Recorded data:
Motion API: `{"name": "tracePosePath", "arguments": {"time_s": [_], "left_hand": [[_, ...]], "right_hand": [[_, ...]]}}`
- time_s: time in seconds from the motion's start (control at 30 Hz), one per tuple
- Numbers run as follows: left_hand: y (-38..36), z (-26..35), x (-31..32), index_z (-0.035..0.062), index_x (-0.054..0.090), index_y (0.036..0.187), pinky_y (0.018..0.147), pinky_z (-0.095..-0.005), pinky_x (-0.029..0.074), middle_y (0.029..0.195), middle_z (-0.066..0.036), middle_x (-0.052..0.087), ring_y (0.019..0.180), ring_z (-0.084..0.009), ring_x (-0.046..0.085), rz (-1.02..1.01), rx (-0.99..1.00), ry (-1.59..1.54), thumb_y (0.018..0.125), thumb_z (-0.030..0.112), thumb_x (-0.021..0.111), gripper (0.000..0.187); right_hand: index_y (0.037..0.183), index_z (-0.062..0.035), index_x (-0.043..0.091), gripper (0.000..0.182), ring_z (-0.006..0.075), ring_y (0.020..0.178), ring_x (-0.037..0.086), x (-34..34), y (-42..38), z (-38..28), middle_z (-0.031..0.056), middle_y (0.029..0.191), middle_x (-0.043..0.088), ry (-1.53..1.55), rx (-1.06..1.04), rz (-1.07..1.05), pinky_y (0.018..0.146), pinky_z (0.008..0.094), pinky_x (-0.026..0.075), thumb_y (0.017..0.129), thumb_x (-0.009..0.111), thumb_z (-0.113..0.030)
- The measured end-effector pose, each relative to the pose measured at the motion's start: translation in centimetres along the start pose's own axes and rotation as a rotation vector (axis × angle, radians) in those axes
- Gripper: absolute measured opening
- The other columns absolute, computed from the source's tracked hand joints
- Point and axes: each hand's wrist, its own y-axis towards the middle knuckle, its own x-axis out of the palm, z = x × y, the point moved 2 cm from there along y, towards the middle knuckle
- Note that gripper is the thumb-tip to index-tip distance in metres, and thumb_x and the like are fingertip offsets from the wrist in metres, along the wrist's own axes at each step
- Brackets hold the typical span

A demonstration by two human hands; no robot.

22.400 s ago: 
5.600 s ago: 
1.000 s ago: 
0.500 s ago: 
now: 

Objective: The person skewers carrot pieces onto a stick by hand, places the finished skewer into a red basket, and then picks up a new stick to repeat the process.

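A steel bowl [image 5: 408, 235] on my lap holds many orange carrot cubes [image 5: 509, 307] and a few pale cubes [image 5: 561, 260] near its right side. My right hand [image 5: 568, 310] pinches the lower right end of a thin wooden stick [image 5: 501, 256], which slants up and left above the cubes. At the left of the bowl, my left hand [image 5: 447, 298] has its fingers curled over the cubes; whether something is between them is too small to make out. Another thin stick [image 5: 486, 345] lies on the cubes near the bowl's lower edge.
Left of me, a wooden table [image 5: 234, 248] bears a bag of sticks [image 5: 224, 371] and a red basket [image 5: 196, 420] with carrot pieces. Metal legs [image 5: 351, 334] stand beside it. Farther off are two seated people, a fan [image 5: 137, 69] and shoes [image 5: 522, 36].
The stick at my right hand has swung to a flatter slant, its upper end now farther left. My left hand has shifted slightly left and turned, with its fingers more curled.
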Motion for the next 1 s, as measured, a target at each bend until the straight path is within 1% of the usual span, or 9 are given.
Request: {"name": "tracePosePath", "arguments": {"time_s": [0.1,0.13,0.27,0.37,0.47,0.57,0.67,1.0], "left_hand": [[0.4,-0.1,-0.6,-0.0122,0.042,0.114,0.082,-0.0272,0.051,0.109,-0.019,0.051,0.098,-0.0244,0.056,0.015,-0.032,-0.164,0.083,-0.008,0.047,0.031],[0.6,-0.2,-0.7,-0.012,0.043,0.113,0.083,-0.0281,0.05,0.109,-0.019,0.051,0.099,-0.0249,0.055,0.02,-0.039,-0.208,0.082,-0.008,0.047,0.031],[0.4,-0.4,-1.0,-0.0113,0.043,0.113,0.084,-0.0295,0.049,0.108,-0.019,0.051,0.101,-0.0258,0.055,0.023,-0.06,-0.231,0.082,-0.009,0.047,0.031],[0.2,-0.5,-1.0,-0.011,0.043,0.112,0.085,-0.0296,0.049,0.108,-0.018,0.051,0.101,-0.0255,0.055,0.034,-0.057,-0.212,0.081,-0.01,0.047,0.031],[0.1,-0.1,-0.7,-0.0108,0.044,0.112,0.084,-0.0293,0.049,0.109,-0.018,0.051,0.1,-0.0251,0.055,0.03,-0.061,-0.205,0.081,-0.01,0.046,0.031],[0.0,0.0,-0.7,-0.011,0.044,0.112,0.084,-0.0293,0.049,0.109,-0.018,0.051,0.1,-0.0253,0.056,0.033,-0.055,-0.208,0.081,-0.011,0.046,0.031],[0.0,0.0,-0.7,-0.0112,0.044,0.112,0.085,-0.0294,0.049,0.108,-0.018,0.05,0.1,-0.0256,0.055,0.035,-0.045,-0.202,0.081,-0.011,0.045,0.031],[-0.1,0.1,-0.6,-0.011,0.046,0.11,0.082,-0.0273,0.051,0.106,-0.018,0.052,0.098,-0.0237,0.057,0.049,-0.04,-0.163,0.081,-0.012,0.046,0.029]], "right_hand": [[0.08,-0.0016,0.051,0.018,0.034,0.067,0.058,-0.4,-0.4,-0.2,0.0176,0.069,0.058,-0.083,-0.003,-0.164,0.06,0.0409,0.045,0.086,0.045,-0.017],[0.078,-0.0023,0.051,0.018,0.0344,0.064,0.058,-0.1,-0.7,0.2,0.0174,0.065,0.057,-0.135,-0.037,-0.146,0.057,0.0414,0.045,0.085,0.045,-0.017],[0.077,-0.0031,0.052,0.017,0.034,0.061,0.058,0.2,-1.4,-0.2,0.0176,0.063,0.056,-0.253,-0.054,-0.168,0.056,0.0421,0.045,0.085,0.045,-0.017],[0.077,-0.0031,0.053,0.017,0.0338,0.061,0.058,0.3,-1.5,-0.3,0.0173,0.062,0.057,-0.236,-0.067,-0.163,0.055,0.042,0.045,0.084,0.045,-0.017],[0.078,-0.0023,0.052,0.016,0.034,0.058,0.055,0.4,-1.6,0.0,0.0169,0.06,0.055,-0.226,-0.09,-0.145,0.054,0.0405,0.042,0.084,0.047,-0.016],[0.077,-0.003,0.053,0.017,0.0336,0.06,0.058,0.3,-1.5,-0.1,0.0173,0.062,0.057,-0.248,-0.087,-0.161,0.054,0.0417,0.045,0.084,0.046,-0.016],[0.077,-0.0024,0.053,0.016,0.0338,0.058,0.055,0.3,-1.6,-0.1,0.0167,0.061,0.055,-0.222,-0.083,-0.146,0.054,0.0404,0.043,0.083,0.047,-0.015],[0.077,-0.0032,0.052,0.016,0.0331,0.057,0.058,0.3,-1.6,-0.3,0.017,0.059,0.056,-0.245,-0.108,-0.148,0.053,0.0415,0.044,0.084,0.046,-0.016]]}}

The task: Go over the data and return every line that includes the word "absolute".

Answer box:
- Gripper: absolute measured opening
- The other columns absolute, computed from the source's tracked hand joints

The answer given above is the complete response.